Your task: From the records that follow, give the number of lines that include the word "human", with no further words.

━━━ Data provided

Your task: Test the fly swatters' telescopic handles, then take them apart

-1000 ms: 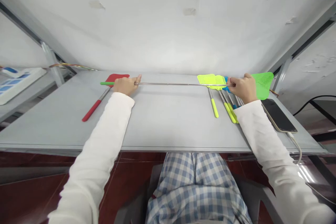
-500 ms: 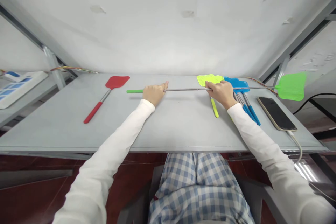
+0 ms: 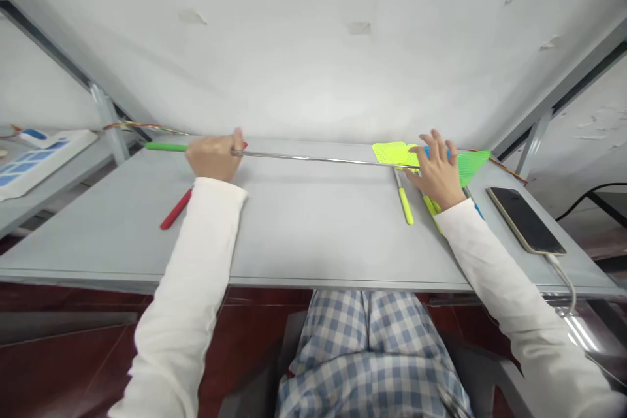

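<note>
My left hand is closed around a long green fly swatter, where its green handle meets the thin metal rod. The swatter lies crosswise above the table, its head at the right. My right hand is open with fingers spread, by the head end of the rod; the rod passes at its thumb. Yellow fly swatters lie under and beside the right hand. Blue fly swatters are mostly hidden behind that hand and the green head. Below the left hand shows the handle of a red fly swatter, its head covered.
A phone with a white cable plugged in lies at the right of the grey table. At the far left is a white and blue power strip. A white wall stands behind, with metal posts at both sides.
My left hand has moved left with the green swatter, drawing its head toward my right hand. My right hand has loosened from the rod and spread its fingers, shifting slightly right.
</note>
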Action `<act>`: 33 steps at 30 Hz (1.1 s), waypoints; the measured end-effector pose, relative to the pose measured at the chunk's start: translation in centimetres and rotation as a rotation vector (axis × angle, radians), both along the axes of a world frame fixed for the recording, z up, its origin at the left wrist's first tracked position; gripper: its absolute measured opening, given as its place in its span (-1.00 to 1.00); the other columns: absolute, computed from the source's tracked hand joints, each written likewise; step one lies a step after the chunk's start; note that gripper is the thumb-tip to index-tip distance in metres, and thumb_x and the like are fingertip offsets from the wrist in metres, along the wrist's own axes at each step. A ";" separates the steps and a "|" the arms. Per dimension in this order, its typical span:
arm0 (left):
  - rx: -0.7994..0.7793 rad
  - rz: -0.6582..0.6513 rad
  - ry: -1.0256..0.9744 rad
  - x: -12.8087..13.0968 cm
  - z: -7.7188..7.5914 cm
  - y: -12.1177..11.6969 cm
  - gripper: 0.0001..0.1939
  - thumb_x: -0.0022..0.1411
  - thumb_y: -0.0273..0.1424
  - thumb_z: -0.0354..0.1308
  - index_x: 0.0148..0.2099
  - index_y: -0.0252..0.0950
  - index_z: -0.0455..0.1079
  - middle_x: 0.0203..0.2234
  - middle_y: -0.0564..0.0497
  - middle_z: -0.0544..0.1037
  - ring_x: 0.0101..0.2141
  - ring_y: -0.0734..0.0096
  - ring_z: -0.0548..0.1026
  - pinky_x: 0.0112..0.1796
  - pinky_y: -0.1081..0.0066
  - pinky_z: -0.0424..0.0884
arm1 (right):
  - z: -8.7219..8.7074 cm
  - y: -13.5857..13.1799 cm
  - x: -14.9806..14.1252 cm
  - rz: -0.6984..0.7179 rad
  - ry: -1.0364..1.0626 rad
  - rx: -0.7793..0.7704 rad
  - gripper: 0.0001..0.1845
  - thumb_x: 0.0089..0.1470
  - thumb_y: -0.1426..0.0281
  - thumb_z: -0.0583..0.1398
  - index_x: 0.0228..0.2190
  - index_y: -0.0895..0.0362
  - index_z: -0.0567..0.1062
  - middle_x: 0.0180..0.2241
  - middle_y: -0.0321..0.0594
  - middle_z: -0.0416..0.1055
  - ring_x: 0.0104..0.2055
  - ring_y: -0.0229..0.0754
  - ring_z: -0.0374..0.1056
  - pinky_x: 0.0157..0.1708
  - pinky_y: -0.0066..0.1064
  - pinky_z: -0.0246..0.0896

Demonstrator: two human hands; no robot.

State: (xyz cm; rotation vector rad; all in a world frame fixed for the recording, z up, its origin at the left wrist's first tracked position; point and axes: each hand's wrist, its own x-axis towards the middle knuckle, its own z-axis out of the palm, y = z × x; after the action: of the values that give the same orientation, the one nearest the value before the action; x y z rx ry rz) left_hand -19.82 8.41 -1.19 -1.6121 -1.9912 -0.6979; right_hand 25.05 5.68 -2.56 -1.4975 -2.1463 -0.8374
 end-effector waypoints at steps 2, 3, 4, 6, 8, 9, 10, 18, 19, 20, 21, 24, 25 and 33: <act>0.066 0.073 -0.002 -2.6 -0.1 -0.1 -0.45 0.33 -0.14 -0.25 -0.54 -0.26 0.36 -0.65 -0.09 0.33 -0.44 0.28 0.37 -0.40 0.25 0.03 | 0.0 0.1 1.1 -0.051 0.018 0.022 -0.50 0.10 0.21 0.09 0.04 0.17 0.31 0.24 0.10 0.06 0.33 0.16 -0.16 0.17 0.05 -0.25; 0.082 0.066 -0.005 -3.5 -0.2 -0.2 -0.44 0.34 -0.14 -0.29 -0.54 -0.25 0.35 -0.62 -0.11 0.36 -0.41 0.26 0.40 -0.39 0.23 0.02 | -0.1 0.3 1.5 -0.080 0.030 0.034 -0.45 0.10 0.19 0.09 0.08 0.17 0.27 0.26 0.10 0.03 0.33 0.17 -0.17 0.17 0.08 -0.26; 0.086 0.059 -0.010 -4.1 -0.3 -0.2 -0.42 0.34 -0.14 -0.32 -0.55 -0.24 0.34 -0.60 -0.13 0.38 -0.38 0.24 0.42 -0.38 0.22 0.00 | -0.1 0.5 1.8 -0.109 0.042 0.043 -0.45 0.09 0.18 0.09 0.08 0.15 0.27 0.25 0.11 0.04 0.31 0.19 -0.14 0.15 0.10 -0.26; 0.076 0.025 -0.023 -4.7 -0.7 -0.2 -0.40 0.35 -0.13 -0.36 -0.55 -0.22 0.34 -0.56 -0.16 0.43 -0.35 0.22 0.45 -0.38 0.21 -0.02 | -0.1 1.0 2.1 -0.160 0.057 0.038 -0.55 0.10 0.20 0.08 -0.02 0.14 0.36 0.14 0.10 0.21 0.20 0.20 0.05 0.11 0.10 -0.22; 0.060 0.010 -0.044 -4.7 -1.2 0.0 -0.41 0.33 -0.13 -0.35 -0.54 -0.21 0.35 -0.54 -0.19 0.46 -0.36 0.21 0.45 -0.38 0.21 -0.03 | -0.1 1.4 2.1 -0.175 0.036 -0.001 -0.67 0.10 0.23 0.06 -0.20 0.14 0.46 -0.08 0.05 0.38 0.00 0.13 0.22 0.03 0.04 -0.12; 0.048 0.009 -0.056 -4.6 -1.4 0.1 -0.42 0.32 -0.12 -0.33 -0.52 -0.22 0.37 -0.54 -0.19 0.46 -0.36 0.21 0.44 -0.38 0.22 -0.04 | -0.1 1.5 2.1 -0.159 0.007 -0.031 -0.69 0.09 0.23 0.06 -0.28 0.14 0.49 -0.19 0.01 0.41 -0.10 0.08 0.25 -0.03 -0.02 -0.06; 0.031 0.008 -0.071 -4.5 -1.6 0.2 -0.44 0.31 -0.12 -0.30 -0.50 -0.24 0.39 -0.55 -0.18 0.46 -0.36 0.22 0.43 -0.38 0.24 -0.04 | 0.0 1.6 2.1 -0.129 -0.028 -0.066 -0.70 0.08 0.22 0.06 -0.36 0.14 0.50 -0.28 -0.03 0.41 -0.18 0.02 0.26 -0.09 -0.10 -0.02; -0.061 0.076 -0.112 -4.0 -3.1 0.7 -0.29 0.33 -0.06 -0.38 -0.34 -0.35 0.51 -0.66 -0.06 0.35 -0.36 0.28 0.39 -0.35 0.27 -0.02 | 1.7 0.9 2.2 0.089 -0.113 -0.126 -0.64 0.04 0.31 0.04 -0.68 0.12 0.46 -0.61 -0.20 0.25 -0.48 -0.21 0.06 -0.37 -0.34 -0.07; -0.076 0.080 -0.090 -3.5 -3.2 0.9 -0.29 0.33 -0.06 -0.39 -0.33 -0.35 0.52 -0.64 -0.09 0.38 -0.36 0.26 0.40 -0.35 0.27 0.00 | 1.8 0.9 2.0 0.095 -0.107 -0.125 -0.65 0.02 0.32 0.05 -0.68 0.12 0.47 -0.62 -0.20 0.25 -0.49 -0.21 0.05 -0.38 -0.34 -0.08; -0.096 0.069 -0.063 -2.7 -3.2 1.1 -0.30 0.34 -0.07 -0.37 -0.31 -0.35 0.53 -0.61 -0.12 0.42 -0.37 0.23 0.41 -0.36 0.27 0.02 | 1.8 0.9 1.7 0.103 -0.103 -0.128 -0.66 0.01 0.33 0.05 -0.68 0.12 0.48 -0.63 -0.20 0.25 -0.50 -0.21 0.05 -0.38 -0.33 -0.09; -0.124 0.043 -0.035 -1.8 -3.2 1.3 -0.32 0.33 -0.08 -0.35 -0.29 -0.35 0.54 -0.57 -0.17 0.46 -0.37 0.20 0.42 -0.37 0.27 0.05 | 1.7 0.9 1.3 0.114 -0.100 -0.133 -0.67 0.00 0.34 0.06 -0.67 0.12 0.49 -0.63 -0.20 0.25 -0.50 -0.21 0.04 -0.39 -0.33 -0.10; -0.229 -0.089 0.047 2.1 -3.1 1.8 -0.38 0.34 -0.13 -0.29 -0.23 -0.35 0.55 -0.49 -0.27 0.54 -0.33 0.14 0.48 -0.35 0.28 0.13 | 1.5 1.1 -0.3 0.156 -0.107 -0.148 -0.72 -0.04 0.37 0.09 -0.63 0.13 0.54 -0.64 -0.19 0.27 -0.49 -0.20 0.06 -0.39 -0.32 -0.11; -0.251 -0.111 0.069 3.3 -3.1 1.8 -0.39 0.35 -0.14 -0.30 -0.21 -0.34 0.54 -0.46 -0.29 0.56 -0.31 0.13 0.50 -0.34 0.28 0.16 | 1.4 1.1 -0.8 0.166 -0.109 -0.148 -0.74 -0.06 0.38 0.09 -0.61 0.13 0.55 -0.65 -0.18 0.27 -0.48 -0.19 0.06 -0.39 -0.31 -0.12; -0.447 -0.238 0.190 7.1 -3.7 0.9 -0.44 0.39 -0.18 -0.29 -0.11 -0.32 0.51 -0.35 -0.33 0.59 -0.28 0.06 0.55 -0.29 0.28 0.21 | 1.4 0.9 -1.3 0.173 -0.113 -0.154 -0.76 -0.10 0.43 0.10 -0.60 0.14 0.57 -0.67 -0.18 0.30 -0.48 -0.20 0.03 -0.40 -0.31 -0.16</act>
State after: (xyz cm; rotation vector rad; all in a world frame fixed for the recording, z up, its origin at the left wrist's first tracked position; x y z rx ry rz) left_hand -12.74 9.33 -4.93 -2.1103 -1.9235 -0.1686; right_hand 23.71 6.61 -1.14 -1.3383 -2.4325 -0.7265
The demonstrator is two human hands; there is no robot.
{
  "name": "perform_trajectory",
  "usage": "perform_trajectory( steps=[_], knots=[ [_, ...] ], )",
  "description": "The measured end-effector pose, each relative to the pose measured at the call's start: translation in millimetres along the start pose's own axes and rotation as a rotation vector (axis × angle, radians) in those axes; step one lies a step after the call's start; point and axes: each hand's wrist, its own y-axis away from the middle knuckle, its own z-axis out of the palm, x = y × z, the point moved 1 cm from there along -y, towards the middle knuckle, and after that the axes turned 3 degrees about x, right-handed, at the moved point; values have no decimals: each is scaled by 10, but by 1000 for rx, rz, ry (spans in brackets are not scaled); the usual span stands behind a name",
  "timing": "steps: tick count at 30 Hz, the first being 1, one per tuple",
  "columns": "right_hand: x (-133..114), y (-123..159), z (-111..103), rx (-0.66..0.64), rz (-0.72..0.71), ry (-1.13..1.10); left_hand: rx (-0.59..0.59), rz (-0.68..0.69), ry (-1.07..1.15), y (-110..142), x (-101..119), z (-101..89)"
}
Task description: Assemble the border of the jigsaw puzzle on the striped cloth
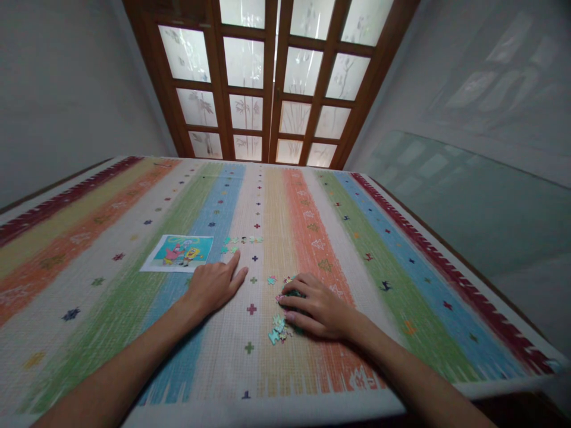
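My left hand (214, 285) lies on the tablecloth just right of a small picture card (182, 252) with cartoon figures. Its index finger and thumb are apart, and the index fingertip reaches the edge of several joined or closely laid jigsaw puzzle pieces (229, 241). A short row of pieces (254, 239) runs right from there. My right hand (314, 306), its fingers spread and bent, rests over a loose heap of jigsaw pieces (279, 327). Part of that heap is hidden under the palm and fingers. One turquoise-and-pink piece (272, 280) sits just beyond the fingertips.
A striped, patterned tablecloth (357, 249) covers the large table. Beyond its far edge stand wooden doors (272, 89) with frosted panes. A glass-like panel (468, 190) leans along the right wall, and a pale wall (66, 89) rises at left.
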Motion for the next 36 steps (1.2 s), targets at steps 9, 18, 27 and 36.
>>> perform_trajectory(
  steps=[9,18,27,36],
  knots=[
    [-5,-6,-5,18,-9,-3,44,16,-39,-1,-3,9],
    [-13,-3,-8,-4,5,36,292,569,323,180,140,113],
    [-8,-16,-3,14,-5,33,281,729,437,480,503,192],
    [4,8,-1,-1,3,34,275,665,469,450,482,230]
  ],
)
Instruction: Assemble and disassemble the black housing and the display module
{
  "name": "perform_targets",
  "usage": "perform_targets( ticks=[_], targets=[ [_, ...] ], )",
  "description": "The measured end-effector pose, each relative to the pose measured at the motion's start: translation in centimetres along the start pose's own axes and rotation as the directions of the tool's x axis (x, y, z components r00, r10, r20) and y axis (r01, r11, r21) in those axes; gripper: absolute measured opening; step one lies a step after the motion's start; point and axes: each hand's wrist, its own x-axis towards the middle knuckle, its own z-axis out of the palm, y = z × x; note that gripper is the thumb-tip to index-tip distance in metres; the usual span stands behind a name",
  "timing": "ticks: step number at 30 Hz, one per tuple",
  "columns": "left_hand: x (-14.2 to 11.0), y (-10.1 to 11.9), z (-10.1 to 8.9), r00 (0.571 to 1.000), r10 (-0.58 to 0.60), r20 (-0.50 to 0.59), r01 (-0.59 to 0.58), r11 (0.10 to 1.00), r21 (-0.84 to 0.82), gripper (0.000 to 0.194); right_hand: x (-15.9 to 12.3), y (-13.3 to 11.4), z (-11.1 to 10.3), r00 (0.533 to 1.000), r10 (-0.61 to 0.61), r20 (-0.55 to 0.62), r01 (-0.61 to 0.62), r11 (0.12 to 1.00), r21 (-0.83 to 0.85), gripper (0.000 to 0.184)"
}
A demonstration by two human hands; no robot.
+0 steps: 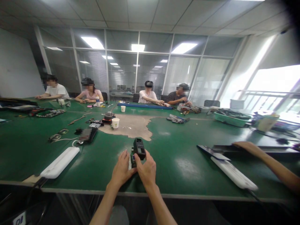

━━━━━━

Response to this task: 3